Regardless, recyclers say that from their vantage point it’s obvious that most phones are retired because of psychological, not technological, obsolescence. “There’s some fashion driving all of this and, by its nature, fashion is not eternal,” says Mark Donovan of M:Metrics, which tracks the wireless industry. Phones were initially an afterthought, given out free so that customers had something to talk into after buying the real product, the service contract. But carriers learned, as Donovan puts it, that “if you deliver something cool, and if it’s a bit of a status symbol, people will pony up and pay cash for it.” He adds: “People want them to become more than an awkward gadget. People want it to be an expression of their personalities.”

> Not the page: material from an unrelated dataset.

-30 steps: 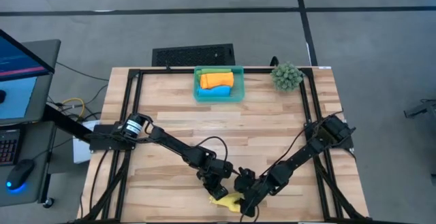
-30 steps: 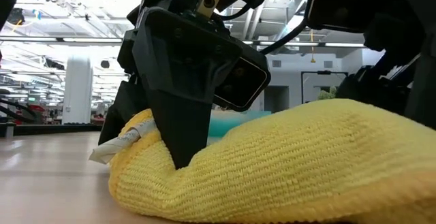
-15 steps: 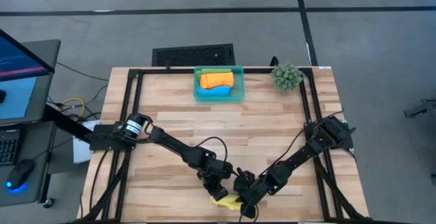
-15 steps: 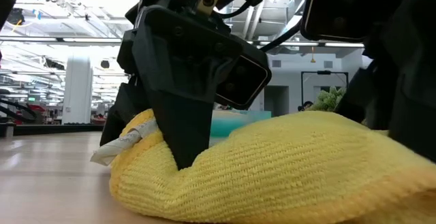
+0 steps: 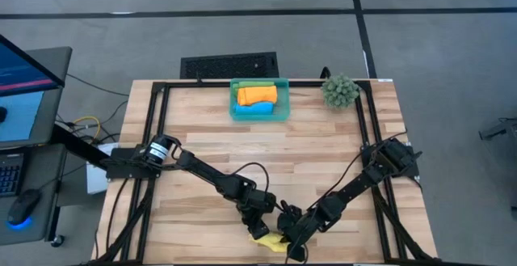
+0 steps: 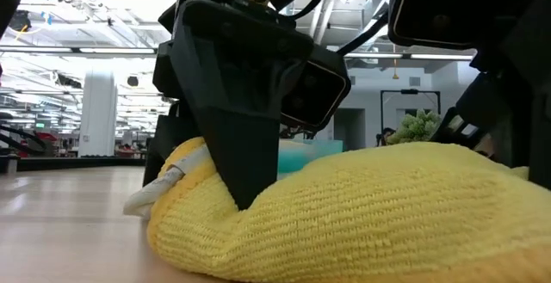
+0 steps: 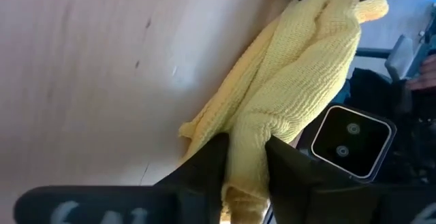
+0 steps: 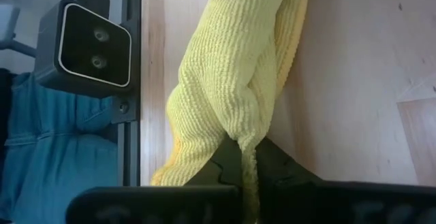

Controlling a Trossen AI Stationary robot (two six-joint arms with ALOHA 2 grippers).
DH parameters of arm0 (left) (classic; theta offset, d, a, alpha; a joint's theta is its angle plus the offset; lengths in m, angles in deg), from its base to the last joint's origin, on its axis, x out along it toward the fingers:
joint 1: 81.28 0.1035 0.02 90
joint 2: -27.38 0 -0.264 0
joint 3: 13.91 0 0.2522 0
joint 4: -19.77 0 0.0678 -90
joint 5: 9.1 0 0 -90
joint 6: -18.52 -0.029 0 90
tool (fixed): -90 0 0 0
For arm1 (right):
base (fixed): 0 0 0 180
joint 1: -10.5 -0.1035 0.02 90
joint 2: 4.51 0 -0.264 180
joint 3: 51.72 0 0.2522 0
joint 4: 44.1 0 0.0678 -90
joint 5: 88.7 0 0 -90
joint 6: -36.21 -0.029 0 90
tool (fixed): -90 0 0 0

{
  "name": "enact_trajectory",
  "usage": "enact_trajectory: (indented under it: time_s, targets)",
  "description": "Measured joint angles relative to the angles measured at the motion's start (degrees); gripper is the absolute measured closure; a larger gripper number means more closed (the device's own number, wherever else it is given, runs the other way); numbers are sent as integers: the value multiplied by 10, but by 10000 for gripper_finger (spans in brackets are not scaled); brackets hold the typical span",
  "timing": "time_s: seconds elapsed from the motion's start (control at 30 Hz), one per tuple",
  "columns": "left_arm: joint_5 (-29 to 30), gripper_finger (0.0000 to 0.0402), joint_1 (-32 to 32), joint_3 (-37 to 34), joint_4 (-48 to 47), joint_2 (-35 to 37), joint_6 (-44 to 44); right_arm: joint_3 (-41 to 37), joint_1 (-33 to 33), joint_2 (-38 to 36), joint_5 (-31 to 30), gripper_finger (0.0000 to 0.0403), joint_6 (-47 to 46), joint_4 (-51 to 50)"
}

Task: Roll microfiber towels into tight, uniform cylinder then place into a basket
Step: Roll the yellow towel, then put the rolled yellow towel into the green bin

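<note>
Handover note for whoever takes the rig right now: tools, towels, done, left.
Left tool: fingers straddle one end of the yellow towel, at the table's near edge.
Right tool: shut on the towel's other end.
Basket: at the far edge, middle; holds the orange, blue and green towels.
Done: three towels in the basket.
Left: the yellow one is bunched, not yet a tight roll; finish rolling it and put it in the basket.
</note>
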Motion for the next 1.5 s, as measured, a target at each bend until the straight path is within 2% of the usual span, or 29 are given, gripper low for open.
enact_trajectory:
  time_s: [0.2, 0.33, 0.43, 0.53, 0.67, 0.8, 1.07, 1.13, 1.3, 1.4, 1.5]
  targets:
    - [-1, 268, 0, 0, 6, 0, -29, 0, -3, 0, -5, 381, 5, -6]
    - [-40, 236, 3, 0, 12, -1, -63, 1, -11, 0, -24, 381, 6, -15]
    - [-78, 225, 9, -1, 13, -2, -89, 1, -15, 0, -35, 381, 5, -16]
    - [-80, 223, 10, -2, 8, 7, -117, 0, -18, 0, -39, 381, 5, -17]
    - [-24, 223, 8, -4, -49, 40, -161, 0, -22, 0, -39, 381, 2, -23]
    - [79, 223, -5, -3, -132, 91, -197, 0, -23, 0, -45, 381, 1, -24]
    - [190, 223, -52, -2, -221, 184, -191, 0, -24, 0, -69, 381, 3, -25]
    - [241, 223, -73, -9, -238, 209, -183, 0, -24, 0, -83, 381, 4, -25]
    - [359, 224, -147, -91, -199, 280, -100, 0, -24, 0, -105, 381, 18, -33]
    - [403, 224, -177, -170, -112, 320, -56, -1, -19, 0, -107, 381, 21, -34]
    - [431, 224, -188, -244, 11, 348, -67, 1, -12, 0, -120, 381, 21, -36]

Right now, there are roughly 470 models of phone for sale in the United States. About 16 new ones come out every month. Many are only slightly altered versions of existing phones, suggesting how easily we get bored — how we’ll crave something that slides, say, instead of flips open. (There are currently 46 styles of Motorola Razr; Motorola has, in fact, projected which colors and finishes we’ll find most attractive through the year 2009.) And we have the perfect incentive to get whatever we want every two years when our contracts are up and the discounts for new phones roll around. When I asked Iain Gillott, an analyst with iGR, what makes a person get a new phone, he told me, “They’re cruising through the Sunday paper, and they see a fabulous phone for 50 bucks and they say, ‘Well, I haven’t had a new one in 18 months.’ “
Gillott estimates 50 to 60 percent of phones are replaced “because people get tired of the design.” Otherwise, consumers want a new feature — even, it seems, if there’s no real need for it; according to M:Metrics, 82 percent of those with Internet-enabled phones do not go online. Steven Herbst, a psychology researcher at Motorola, told me: “All that pressure to have the latest — something that people will be impressed by — is compounded by the fact that all of a sudden somebody is doing something with their mobile phone that you can’t do.” In other words, it’s because we’ve made phones such deep and indispensable extensions of ourselves that we dump them so quickly. Who can bear seeing himself as even slightly outdated or incapable?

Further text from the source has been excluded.